You should test your pool’s water at least once a week. Haven Spa Pool & Hearth’s above-ground pools in Portland, Oregon are roomy enough for plenty of people; if you host parties or use the pool every day, test the water more often. Every time it rains, test your water afterward.

There are a couple of different methods for testing your pool’s pH. Simple test strips are affordable, quick, and easy to read. If you’re using a test strip, submerge it in well-circulated water close to the middle of your pool, dipping your arm in up to the elbow. Count to 30 before taking out the strip and laying it on a flat surface. The bottle your strips came in will have a color chart on the label, so you can easily match colors and read the pH within minutes.

Testing kits are the most accurate way to measure your pool’s pH, but they’re a little more finicky than test strips. You’ve got tubes and reagents to work with now. Make sure to rinse the comparator tube clean before filling it, and follow similar protocols as you would with a test strip. Dunk that tube into the middle of the pool, with your arm up to the elbow in the water. Fill the tube to the top line and get your reagent ready; phenol red is a common reagent for pH testing. Use an eyedropper to drip exactly five drops into that comparator tube full of pool water. Your test kit will have a color chart, much like a bottle of test strips, so you can compare the color of the water to the numbers on the chart.

It’s Too Low!

Is your pool water too acidic? If that pH number is below 7.4, you’ll need an alkali chemical like sodium carbonate (commonly called soda ash) or sodium bicarbonate (which we all know better as baking soda). Be careful about the alkalinity of the pool, though, as that’s a different level you need to test every week.

If your pool’s pH is low but its alkalinity is high, the water will be more resistant to a pH change. To decrease the alkalinity without lowering the pH too much, pour the recommended amount of acid to correct alkalinity into one spot at the deep end of the pool. Concentrating the chemicals in a single spot is a gentler way to lower alkalinity without having a disastrous effect on the pH. You can also aerate the pool and get some bubbles going. Aeration will get more carbon dioxide bubbles in the water, which form carbonic acid that gently raises the pH.

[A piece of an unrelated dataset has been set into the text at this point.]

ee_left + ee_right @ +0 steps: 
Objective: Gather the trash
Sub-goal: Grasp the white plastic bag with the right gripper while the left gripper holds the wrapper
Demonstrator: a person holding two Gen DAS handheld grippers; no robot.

If the pH and alkalinity are both low, add your alkalinity increaser first. The pH may rise in tandem with the alkalinity. If it doesn’t, add a pH increaser like sodium carbonate.

It’s Too High!

If you’ve tested your pool water and the pH is more than 7.8, it’s too basic. You’ll need to lower that pH with an acidic compound. When you shop for chemicals, look for something called “pH decreaser” or simply “pH-minus.” They’re mostly muriatic acid and dry acid (sodium bisulfate).

You should be testing your pool’s alkalinity, calcium hardness, and chlorine levels when you test the pH. Check the pH against the alkalinity and choose chemicals as necessary. If your pool’s pH is high but its alkalinity is low, prioritize the latter. Using the same technique described above, pour the recommended amount of alkalinity increaser into a single spot at the deep end of the pool. This trick gently raises the alkalinity without raising the pH too much. Make sure you add this chemical before using a pH decreaser like muriatic acid.

If the pH and the alkalinity of your water are both too high, you only need the pH decreaser—generally sodium bisulfate or muriatic acid. It’ll lower the alkalinity along with the pH.

After you install your above-ground pool, take meticulous care of it by testing the water regularly. Your pool’s pH levels have a tangible effect on both the condition of your pool and your own well-being, so don’t slack off on it! Keep Haven Spa Pool & Hearth’s brief guide on how to check your pool’s pH on hand next time you go out there with your testing kit.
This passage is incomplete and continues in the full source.